Medical products need to comply with relevant parts of EN 60601-1 (e.g. EN 60601-1-2)

Good resource sites

www.601help.com

Indicators And Buttons

Red or yellow indicator lights, buttons or switches must not be used for general items as these have special meaning.

Connectors

Connectors on patient leads must not be of a type in common use, e.g. 9-pin D-type, keyboard connector, etc., to prevent the possibly of the patient being inadvertently connected to an unsafe device or port.

IP Rating

Is there is a requirement for the product to prevent the ingress of liquids which the design therefore needs to ensure?

Component Choices

As the developer of an electrical medical device, you will probably use components manufactured by other companies. Those components, which may influence the safety of your product, are known as safety critical.  When you submit your product to a laboratory for testing to IEC 60601-1, the test engineer will want to have proof of the compliance of these components. All components carrying mains voltage are considered safety critical. Such components include: mains transformers, mains switches, fuses, fuseholders, appliance inlets, EMI filters. Other components having a specific safety function are also considered safety critical, e.g. thermoswitches, optocouplers, interlock switches, etc. Battery charging circuits are also considered safety critical.

It is generally in your interest to use components which already have approvals to North American (e.g. UL, CSA) and European (e.g. TUV, VDE, Demko, etc.) test houses. In most cases you should ask the component manufacturer for a copy of the component approval certificate. The engineer who tests your product will ask to see this. Be wary of component manufacturers’ use of phrases such as ‘conforms to’, ‘compliant with’ or ‘designed to as this often means that there is no third party approval of the component.

Electrical Design Requirements

IEC 60601-1 requires that two levels of protection be employed in various areas of the product to meet the requirements of the standard. If one level of protection fails, the product would then still have another level of protection to contain any electrical shock hazards and shield patients and operators from harm.

IEC 60601-1 permits three building blocks to be used in various combinations to meet the “two levels of protection” requirement. These building blocks are insulation, protective earthing, and protective impedance. For example, a protective earth (one level of protection) used in combination with basic insulation (one level of protection) provides the two levels of protection that are required.
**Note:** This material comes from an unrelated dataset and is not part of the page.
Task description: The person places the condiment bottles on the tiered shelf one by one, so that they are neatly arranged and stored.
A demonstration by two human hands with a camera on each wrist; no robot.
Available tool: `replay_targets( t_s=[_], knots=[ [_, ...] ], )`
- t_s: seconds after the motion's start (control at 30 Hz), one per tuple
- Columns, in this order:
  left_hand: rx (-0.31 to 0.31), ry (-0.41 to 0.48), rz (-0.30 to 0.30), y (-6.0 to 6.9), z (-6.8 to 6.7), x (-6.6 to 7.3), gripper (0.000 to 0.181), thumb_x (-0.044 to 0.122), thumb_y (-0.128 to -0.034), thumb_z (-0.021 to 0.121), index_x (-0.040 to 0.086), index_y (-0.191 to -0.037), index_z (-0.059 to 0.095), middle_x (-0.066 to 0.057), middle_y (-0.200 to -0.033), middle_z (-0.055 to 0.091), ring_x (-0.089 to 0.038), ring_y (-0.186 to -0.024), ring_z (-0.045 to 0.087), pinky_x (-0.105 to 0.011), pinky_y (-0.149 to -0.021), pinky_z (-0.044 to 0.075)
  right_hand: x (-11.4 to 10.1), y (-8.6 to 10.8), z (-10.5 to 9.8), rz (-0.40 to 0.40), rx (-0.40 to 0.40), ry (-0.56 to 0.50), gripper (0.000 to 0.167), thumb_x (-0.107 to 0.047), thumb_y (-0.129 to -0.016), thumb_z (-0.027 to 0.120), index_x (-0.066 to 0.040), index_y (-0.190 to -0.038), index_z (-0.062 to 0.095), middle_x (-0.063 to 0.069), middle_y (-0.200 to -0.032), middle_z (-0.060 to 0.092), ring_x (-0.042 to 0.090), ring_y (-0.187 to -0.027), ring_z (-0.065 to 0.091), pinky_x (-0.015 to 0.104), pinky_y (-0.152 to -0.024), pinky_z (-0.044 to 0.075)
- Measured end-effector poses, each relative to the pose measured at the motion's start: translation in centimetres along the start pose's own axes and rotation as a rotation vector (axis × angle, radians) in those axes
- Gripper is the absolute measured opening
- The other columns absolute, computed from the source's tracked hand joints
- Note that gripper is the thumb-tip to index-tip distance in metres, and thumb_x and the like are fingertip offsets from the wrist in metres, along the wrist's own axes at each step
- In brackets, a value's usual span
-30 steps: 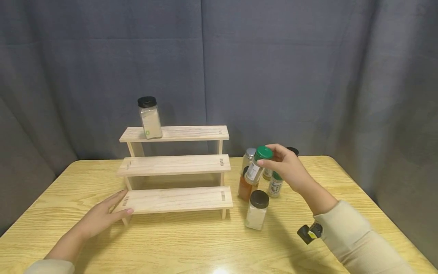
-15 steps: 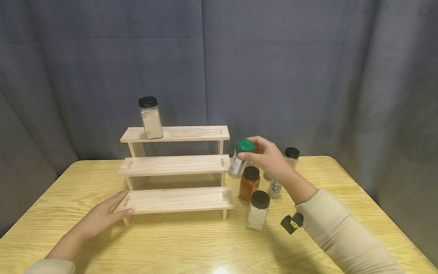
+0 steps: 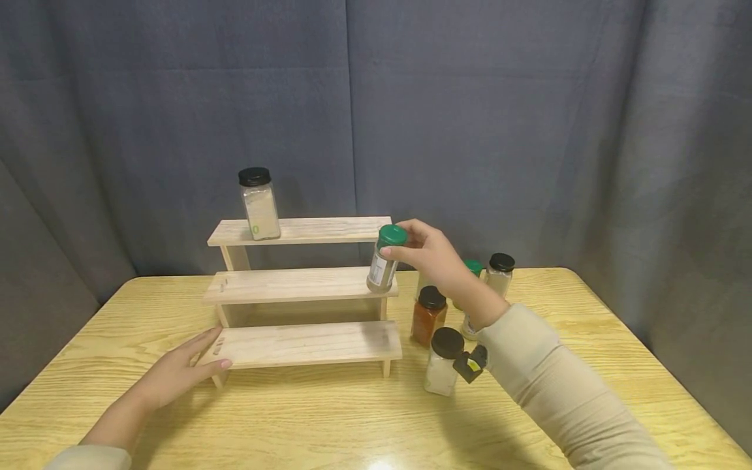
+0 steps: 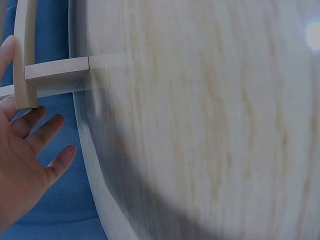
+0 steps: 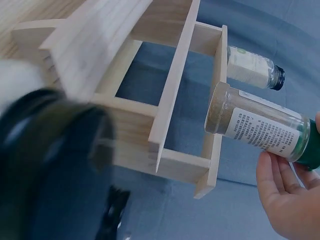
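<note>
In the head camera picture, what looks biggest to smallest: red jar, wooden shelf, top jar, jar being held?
1. Wooden shelf
2. Top jar
3. Red jar and held jar: too alike to rank

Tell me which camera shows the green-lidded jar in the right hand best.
The right wrist view: the jar appears largest there, its printed label facing the camera, its lid partly cropped. The head view shows it smaller; the left wrist view doesn't show it.
</note>
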State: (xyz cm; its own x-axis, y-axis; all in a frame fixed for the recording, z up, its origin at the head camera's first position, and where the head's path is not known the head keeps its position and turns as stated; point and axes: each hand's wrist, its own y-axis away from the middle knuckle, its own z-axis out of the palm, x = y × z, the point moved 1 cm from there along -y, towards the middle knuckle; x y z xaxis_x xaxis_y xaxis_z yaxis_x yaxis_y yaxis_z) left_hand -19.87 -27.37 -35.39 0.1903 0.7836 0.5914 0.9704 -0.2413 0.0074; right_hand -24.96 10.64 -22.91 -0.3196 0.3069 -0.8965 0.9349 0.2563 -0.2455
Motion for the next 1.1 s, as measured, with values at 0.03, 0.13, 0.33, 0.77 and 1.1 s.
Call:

Alternatively, a product’s plastic enclosure that has reinforced insulation (considered two levels of protection) between the outside of the enclosure and its circuits again achieves two levels of protection.

Protection against Electrical Shock

For devices powered by an external source, the product may be classified as Class I or II. Class I is a product that is provided with a reliable protective earth (PE), such as a complete metal enclosure, that is protectively tied to the ground pin of the three-pronged power plug. Construction is such that accessible metal parts cannot become live in the event of a single fault. Class II is a product without a PE and where double or reinforced insulation is relied upon to provide protection against electric shock. For example, a product has an external brick power supply that provides double insulation. The Class II symbol is a double-walled square, indicating the product’s double insulation.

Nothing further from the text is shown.